O histórico de Regina, que na frente das telas era considerada a namoradinha do Brasil, chama a atenção pela falta de doçura quando se trata do agronegócio. Ela apoiou produtores rurais no tocante à demarcação de terras indígenas e quilombolas. “O direito à propriedade é inalienável”, disse. Amiga do grileiro Herbert Spencer Miranda Carranca, este tem o histórico de ser extremamente violentos com os povos indígenas. Em 2011, foi flagrado destruindo 4 mil hectares de floresta em terras indígenas da etnia Ayoreo, no Paraguai. A truculência verbal de Regina, chamou a atenção dos setores ligados ao governo, vendo que alguém alinhado com suas ideias e querida na população, pudesse encerrar as discussões em torno da cultura no país.
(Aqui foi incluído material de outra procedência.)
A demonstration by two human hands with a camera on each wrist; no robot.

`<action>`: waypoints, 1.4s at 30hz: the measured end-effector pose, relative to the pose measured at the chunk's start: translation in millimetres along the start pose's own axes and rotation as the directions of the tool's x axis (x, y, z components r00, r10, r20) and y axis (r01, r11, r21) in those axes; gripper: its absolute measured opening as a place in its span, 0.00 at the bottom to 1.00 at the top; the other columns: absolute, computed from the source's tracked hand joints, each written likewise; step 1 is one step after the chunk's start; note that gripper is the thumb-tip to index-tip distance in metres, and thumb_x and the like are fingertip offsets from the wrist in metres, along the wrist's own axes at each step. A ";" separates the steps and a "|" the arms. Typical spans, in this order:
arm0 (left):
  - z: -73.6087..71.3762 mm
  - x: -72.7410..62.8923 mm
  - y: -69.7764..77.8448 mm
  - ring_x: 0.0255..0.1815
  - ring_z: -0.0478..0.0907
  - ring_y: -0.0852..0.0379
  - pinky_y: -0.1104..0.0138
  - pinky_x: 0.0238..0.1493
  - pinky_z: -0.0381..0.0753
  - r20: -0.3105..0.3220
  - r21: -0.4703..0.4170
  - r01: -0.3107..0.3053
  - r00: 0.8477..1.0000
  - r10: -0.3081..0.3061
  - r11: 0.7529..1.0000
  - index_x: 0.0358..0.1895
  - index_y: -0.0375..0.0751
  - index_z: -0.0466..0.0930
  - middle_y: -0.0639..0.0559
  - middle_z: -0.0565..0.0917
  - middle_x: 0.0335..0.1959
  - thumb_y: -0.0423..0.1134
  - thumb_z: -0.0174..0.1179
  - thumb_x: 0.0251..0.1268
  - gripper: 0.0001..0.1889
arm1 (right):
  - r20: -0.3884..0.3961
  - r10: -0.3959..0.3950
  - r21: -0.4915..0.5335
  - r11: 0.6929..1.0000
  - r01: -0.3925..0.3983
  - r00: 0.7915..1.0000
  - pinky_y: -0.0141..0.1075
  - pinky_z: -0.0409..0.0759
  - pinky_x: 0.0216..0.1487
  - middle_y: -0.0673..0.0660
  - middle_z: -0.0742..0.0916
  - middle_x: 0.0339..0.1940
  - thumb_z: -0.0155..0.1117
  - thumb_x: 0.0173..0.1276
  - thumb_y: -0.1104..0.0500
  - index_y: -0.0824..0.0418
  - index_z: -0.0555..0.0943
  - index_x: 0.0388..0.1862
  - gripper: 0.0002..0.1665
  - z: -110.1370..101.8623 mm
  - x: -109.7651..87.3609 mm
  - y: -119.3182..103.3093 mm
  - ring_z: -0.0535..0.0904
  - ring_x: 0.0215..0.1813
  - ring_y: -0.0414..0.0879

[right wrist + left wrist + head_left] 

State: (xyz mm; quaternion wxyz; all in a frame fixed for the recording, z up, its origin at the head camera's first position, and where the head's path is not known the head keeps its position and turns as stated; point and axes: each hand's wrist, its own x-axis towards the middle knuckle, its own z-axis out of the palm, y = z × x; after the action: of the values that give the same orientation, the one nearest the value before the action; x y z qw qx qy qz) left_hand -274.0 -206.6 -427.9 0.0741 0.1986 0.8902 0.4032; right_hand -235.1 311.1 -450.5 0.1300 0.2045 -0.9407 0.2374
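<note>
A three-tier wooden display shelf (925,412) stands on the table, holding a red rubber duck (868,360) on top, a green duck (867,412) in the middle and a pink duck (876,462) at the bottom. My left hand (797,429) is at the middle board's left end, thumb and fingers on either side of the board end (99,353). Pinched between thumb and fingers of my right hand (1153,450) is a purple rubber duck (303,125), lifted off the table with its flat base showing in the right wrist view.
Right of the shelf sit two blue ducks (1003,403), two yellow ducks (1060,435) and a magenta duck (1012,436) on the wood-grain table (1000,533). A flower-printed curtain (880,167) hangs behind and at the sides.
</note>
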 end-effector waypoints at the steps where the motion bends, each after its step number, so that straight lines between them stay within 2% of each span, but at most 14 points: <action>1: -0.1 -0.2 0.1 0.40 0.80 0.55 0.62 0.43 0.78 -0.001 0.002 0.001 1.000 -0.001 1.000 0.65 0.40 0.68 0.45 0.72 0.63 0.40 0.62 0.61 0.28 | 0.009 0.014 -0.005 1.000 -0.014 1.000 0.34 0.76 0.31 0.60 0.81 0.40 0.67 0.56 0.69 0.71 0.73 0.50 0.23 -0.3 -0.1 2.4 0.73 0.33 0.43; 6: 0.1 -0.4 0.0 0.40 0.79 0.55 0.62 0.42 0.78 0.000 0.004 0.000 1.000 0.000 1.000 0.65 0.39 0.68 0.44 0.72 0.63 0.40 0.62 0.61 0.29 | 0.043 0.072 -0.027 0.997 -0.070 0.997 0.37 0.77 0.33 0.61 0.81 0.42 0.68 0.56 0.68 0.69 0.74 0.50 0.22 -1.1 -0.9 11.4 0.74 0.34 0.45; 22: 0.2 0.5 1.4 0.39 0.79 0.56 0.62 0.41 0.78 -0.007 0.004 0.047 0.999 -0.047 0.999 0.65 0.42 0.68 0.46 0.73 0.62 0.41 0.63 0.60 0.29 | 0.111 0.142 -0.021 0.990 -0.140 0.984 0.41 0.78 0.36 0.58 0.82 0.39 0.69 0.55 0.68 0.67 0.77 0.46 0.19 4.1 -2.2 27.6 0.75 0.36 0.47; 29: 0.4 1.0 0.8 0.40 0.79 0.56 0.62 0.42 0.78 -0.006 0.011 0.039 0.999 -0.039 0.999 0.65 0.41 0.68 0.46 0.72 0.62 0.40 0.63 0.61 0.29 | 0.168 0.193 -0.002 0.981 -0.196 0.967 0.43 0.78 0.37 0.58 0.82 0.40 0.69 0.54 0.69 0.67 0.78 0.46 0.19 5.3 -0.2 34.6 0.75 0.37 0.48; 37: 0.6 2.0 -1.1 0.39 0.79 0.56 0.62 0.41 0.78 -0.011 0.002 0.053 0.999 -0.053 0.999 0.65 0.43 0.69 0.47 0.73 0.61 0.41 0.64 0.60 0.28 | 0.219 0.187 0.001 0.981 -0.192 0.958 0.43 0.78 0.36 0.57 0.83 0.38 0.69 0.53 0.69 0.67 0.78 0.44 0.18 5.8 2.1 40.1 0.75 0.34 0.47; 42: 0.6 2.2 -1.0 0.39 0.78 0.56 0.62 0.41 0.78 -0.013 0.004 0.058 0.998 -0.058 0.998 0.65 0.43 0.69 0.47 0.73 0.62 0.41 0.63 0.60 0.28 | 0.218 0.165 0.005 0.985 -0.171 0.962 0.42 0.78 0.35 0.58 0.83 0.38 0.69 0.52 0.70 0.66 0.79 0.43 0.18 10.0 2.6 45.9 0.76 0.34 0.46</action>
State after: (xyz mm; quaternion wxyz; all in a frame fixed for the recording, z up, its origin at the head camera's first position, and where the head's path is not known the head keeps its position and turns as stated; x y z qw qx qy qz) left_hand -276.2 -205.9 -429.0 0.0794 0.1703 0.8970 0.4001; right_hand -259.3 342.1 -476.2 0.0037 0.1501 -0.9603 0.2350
Ledo engano. Mal foi empossada, já se envolveu em postagens demonstrando desconhecimento geral e a mais polemica, foi envolver, o que ela chamou de apoiadores de sua nomeação, em uma postagem que gerou indignação da maioria dos incluídos. O motivo de cada um particularmente é uma discussão à parte, mas usar a foto dessas pessoas, sem uma devida autorização é a marca desse governo. Pior, é uma secretária de cultura, se utilizar de uma música de Guarabyra sem permissão. Quem trabalha na pasta de cultura, no mínimo, deve respeitar os direitos autorais do autor e ainda defender. Só por esse mínimo, já se sabe o que virá por aí. Com o tempo, a truculência vai aparecendo e deixando bem nítido suas posições. Clare Boothe foi no mesmo caminho, flertando com nazismo e crescendo interiormente de uma conservadora que incomodava para uma defensora dos ideais fascistas, que mesmo em uma conversa com o Papa este teria diversas vezes falado para ela: “Mas minha filha, eu sou católico! ”
A cultura está na UTI e agora virá mais do mesmo apresentado por este governo. A luta continuará, as indignações também. Conhecida pela frase “eu tenho medo”, durante a campanha de Lula em 2002, faço dela minhas palavras. Regina Duarte, eu tenho medo de você!